In the specific case of the Pheasant Habitat Simulator, the Nebraska Game and Parks Commission requested a decision support tool through their research partnership with the Nebraska Cooperative Fish and Wildlife Research Unit and the Rainwater Basin Joint Venture. The Pheasant Habitat Simulator was collaboratively built by graduate students and early career researchers, and then delivered to administrators at the agency, who now have the ability to widely distribute it among wildlife managers. Distribution to wildlife managers will ideally be paired with an in-person workshop or training, which can be scheduled to coincide with regional or divisional meetings when conservation practitioners convene in one location. Conservation partnerships such as the one that produced the Pheasant Habitat Simulator are widespread, with partnerships often leading to decades-long research and conservation efforts in which decision support tools are invaluable. Any organization wishing to collaborate with other conservation entities could ostensibly modify our framework to other species of conservation or management concern and host updated versions on their own website. Furthermore, because the Pheasant Habitat Simulator is an open-source tool housed on a collaborative programing website (github), we have provided the space for users to share their own improvements, large or small. The tool will thus be collaboratively improved and maintained for as long a time as it is interesting and useful. Indeed, we invite readers to provide feedback and make changes to the application on github (https://github.com/lsw5077/Pheasant-Habitat-Simulator).

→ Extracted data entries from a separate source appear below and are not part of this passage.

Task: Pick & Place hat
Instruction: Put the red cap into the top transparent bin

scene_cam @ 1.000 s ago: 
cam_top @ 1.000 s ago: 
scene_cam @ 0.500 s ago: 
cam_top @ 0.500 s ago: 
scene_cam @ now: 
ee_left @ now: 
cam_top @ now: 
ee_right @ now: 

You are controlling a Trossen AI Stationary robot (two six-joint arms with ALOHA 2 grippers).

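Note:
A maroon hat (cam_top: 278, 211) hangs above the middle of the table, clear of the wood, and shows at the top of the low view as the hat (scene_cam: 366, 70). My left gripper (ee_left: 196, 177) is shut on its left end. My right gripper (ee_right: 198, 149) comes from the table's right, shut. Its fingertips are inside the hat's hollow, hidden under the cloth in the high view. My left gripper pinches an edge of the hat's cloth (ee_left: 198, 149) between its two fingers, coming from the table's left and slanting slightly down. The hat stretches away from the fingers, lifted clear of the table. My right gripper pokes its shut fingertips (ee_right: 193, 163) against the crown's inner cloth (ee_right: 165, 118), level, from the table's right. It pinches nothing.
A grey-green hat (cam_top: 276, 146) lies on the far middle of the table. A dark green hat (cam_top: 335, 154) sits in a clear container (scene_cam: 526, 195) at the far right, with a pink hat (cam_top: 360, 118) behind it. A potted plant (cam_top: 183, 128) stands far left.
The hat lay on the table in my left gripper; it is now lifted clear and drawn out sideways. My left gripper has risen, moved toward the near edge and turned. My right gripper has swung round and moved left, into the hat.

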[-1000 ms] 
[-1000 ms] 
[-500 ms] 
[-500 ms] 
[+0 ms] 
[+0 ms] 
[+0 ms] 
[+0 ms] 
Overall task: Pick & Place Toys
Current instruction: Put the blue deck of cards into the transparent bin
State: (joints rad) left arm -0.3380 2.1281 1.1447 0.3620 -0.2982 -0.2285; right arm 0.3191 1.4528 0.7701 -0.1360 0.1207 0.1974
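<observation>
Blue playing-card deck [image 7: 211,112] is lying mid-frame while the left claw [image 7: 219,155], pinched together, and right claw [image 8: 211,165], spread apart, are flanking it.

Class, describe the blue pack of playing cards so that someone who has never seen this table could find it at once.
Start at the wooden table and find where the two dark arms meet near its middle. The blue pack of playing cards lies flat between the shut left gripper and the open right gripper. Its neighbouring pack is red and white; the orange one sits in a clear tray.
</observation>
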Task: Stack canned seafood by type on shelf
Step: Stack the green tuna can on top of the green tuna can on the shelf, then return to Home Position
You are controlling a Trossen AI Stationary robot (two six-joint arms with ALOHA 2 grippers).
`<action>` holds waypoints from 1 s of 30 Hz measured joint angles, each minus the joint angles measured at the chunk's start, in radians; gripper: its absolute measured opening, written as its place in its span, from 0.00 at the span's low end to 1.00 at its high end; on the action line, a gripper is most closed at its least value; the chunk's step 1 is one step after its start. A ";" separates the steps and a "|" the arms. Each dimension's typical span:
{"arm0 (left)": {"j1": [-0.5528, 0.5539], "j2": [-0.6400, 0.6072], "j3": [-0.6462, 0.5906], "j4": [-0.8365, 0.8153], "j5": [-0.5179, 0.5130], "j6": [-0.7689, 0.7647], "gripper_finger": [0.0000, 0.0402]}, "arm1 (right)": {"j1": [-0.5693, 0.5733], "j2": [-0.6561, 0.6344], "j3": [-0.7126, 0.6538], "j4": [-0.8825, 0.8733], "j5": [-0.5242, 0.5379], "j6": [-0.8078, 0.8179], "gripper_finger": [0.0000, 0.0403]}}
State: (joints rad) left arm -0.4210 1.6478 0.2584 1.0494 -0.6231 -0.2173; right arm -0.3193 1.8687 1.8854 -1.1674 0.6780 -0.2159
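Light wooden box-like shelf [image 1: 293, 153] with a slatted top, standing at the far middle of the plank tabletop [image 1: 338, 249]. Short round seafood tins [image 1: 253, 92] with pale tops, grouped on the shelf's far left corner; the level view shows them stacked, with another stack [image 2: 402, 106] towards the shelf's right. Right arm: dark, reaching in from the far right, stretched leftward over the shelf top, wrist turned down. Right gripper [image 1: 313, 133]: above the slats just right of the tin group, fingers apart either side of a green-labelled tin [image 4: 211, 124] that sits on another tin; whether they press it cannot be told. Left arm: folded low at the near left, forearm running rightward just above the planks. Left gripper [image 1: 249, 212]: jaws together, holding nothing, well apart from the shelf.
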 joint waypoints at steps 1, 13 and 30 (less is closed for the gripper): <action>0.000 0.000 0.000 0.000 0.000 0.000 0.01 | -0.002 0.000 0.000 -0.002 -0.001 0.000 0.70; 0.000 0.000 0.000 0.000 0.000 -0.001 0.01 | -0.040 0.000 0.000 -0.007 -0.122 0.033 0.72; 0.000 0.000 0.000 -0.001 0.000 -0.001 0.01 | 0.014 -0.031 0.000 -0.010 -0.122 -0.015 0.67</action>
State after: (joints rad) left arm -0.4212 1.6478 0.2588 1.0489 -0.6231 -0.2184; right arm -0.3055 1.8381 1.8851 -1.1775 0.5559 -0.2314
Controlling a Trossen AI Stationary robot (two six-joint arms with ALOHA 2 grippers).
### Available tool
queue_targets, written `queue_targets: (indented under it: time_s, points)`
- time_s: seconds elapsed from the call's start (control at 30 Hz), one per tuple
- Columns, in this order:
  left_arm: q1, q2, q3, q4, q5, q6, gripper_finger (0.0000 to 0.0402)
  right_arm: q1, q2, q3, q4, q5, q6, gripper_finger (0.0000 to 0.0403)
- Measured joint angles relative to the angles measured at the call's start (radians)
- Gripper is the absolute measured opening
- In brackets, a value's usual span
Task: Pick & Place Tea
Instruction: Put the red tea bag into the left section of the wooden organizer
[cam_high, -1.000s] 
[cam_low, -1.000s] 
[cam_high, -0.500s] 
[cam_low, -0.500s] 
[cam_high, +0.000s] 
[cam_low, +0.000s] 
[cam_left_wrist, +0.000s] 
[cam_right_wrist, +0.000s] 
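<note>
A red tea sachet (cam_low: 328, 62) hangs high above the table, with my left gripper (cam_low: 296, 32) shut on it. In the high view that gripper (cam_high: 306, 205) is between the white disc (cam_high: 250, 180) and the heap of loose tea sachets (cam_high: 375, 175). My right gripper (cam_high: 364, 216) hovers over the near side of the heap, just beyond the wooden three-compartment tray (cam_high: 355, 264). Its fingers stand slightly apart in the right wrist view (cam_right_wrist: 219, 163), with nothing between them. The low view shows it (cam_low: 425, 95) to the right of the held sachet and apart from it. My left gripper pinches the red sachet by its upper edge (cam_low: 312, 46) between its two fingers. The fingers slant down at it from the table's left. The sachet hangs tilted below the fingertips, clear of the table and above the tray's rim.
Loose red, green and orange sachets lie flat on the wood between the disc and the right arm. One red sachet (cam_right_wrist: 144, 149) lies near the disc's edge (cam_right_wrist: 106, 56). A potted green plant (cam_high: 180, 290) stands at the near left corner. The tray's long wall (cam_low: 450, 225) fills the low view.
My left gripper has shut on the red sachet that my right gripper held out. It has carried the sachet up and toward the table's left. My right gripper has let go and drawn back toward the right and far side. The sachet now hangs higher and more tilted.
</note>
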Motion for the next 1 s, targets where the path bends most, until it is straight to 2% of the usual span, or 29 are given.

Given the constraints of time and funding for development of effective science communication tools, it is essential that we streamline the process by which research results are applied to real-world problems. Researchers benefit by communicating models to practitioners effectively, as they can avoid problems caused by misinterpretation or oversimplification of ecological concepts [34]. Our example provides an approach and workflow that can be adapted to similar species-habitat relationship models. More generally, we demonstrate a framework that we hope encourages scientists to explore new avenues for communicating science to broader audiences. Web-based interactive decision-support tools provide an opportunity to reach audiences outside the scope of typical academic circles, making it more likely that the information is used in the decision making process [35]. Although until recently the development of such applications was limited to those with access to expensive software and web development expertise [36], we suggest that open-source software has made it easier for researchers to deploy model outputs. The authors of the Pheasant Habitat Simulator were able to develop and implement a decision support tool using R coding skills learned as part of regular graduate-level statistics courses. Cooperative development of interactive decision-support tools could even be integrated into a course curriculum, as students may simultaneously develop and apply statistical and programming skills to real-world conservation challenges by building decision support tools.

Acknowledgments

We thank S. Taylor, the editor, and two anonymous reviewers for helpful comments, C. Chizinski and N. Price for their insight, and the many Nebraska Game and Parks Commission professionals who beta-tested the Pheasant Habitat Simulator for their time and invaluable feedback.